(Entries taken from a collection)
◇ ◇ ◇ ◇ ◇ ◇ ◇

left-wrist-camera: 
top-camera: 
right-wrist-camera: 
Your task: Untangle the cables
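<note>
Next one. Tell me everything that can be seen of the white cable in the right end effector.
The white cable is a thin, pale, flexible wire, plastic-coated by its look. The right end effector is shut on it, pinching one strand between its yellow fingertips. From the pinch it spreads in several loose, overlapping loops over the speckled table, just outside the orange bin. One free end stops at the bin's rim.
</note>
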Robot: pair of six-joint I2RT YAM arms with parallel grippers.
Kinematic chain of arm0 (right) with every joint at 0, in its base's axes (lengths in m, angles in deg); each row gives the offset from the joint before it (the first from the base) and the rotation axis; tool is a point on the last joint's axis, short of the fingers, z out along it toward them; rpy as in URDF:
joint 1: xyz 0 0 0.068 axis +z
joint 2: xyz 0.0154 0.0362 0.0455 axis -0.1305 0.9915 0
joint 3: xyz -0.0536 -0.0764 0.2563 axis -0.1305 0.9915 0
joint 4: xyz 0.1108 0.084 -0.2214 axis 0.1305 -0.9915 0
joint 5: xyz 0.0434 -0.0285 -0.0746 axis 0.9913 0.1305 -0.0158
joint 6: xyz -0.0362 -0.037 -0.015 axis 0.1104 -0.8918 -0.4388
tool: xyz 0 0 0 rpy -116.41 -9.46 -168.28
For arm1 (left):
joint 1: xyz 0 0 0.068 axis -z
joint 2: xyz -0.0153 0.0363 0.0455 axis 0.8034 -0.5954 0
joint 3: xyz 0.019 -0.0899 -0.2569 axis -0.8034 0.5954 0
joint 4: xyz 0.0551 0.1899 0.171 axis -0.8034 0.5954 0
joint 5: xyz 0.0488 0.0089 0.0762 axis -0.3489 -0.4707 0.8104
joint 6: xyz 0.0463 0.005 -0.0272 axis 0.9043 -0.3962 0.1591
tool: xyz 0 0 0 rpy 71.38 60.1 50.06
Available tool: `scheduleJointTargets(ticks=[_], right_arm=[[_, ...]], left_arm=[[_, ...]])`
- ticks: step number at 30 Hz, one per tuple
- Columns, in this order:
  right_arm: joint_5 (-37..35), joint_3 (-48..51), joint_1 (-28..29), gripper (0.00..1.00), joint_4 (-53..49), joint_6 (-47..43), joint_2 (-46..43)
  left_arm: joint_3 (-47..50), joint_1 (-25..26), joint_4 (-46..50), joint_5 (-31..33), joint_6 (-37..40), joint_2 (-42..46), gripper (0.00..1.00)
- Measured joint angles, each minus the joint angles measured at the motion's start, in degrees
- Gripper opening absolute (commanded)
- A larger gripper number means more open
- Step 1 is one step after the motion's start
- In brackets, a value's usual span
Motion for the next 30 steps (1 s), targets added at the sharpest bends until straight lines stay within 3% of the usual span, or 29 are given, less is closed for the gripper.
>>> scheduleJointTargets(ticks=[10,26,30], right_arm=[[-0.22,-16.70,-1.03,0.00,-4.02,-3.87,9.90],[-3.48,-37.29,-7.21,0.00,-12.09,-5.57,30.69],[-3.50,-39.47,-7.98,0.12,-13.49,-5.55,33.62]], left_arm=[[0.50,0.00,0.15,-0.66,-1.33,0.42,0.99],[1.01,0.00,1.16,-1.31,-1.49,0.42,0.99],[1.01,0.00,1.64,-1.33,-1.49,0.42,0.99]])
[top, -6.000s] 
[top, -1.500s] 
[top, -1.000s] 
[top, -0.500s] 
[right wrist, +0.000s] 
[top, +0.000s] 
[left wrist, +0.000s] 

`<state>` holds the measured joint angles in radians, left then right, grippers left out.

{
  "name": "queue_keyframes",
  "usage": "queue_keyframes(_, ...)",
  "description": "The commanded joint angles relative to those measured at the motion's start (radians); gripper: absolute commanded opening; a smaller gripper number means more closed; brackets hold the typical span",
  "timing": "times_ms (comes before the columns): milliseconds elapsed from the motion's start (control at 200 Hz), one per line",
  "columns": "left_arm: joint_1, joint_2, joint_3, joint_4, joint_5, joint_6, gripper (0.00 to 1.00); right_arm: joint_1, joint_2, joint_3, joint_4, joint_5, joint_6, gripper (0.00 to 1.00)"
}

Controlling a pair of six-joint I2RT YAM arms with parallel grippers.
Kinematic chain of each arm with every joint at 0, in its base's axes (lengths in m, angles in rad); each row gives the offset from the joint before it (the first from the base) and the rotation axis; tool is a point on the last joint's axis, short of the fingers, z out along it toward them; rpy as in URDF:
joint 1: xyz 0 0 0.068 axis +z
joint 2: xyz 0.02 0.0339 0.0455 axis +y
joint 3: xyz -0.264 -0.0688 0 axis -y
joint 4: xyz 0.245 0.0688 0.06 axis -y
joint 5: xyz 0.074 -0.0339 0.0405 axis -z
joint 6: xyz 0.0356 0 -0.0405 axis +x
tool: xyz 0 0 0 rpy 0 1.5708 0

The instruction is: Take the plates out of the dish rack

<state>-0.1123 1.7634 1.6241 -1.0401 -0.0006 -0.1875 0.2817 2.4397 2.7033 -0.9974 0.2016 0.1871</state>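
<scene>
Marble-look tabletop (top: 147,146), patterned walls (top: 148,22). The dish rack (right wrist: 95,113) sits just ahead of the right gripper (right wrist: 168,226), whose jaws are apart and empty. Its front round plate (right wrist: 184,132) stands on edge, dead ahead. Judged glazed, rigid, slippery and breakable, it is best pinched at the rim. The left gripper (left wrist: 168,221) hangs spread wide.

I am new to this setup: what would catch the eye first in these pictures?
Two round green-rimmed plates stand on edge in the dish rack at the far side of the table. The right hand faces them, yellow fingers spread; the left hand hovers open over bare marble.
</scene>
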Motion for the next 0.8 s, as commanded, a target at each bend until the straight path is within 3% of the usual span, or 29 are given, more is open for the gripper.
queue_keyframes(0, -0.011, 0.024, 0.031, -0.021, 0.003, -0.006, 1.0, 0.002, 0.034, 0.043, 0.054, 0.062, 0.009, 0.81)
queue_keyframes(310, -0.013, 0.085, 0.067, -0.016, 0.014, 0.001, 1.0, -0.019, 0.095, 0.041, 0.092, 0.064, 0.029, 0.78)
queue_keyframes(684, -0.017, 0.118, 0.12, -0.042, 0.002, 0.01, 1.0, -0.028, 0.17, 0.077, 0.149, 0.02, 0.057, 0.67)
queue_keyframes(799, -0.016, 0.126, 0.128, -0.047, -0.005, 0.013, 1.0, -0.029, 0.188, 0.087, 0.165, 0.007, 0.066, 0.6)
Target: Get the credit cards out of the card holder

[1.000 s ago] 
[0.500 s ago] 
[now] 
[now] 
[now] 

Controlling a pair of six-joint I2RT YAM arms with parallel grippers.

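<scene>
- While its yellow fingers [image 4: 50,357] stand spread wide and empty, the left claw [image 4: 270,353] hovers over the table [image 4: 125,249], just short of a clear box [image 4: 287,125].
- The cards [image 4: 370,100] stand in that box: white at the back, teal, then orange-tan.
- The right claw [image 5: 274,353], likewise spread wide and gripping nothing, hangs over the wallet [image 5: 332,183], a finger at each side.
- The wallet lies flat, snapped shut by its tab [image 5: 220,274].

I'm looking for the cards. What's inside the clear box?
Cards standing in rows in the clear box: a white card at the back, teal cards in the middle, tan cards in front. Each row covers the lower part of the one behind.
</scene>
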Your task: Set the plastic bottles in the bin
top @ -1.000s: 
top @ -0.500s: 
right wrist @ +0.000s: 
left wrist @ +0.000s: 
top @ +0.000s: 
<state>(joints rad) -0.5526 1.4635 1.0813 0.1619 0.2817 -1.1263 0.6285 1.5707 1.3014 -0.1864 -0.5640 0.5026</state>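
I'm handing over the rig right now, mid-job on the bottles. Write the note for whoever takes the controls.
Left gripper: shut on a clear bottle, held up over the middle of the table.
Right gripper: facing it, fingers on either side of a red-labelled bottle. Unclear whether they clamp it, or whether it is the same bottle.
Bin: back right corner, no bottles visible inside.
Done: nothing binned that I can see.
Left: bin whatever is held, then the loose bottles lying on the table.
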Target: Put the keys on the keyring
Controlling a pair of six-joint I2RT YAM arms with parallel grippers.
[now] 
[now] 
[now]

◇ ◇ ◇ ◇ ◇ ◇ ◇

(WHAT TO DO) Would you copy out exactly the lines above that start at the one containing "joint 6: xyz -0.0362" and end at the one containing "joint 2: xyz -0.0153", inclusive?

(ANSWER BOX)
joint 6: xyz -0.0362 -0.037 -0.015 axis 0.1104 -0.8918 -0.4388
tool: xyz 0 0 0 rpy -116.41 -9.46 -168.28
For arm1 (left):
joint 1: xyz 0 0 0.068 axis -z
joint 2: xyz -0.0153 0.0363 0.0455 axis 0.8034 -0.5954 0

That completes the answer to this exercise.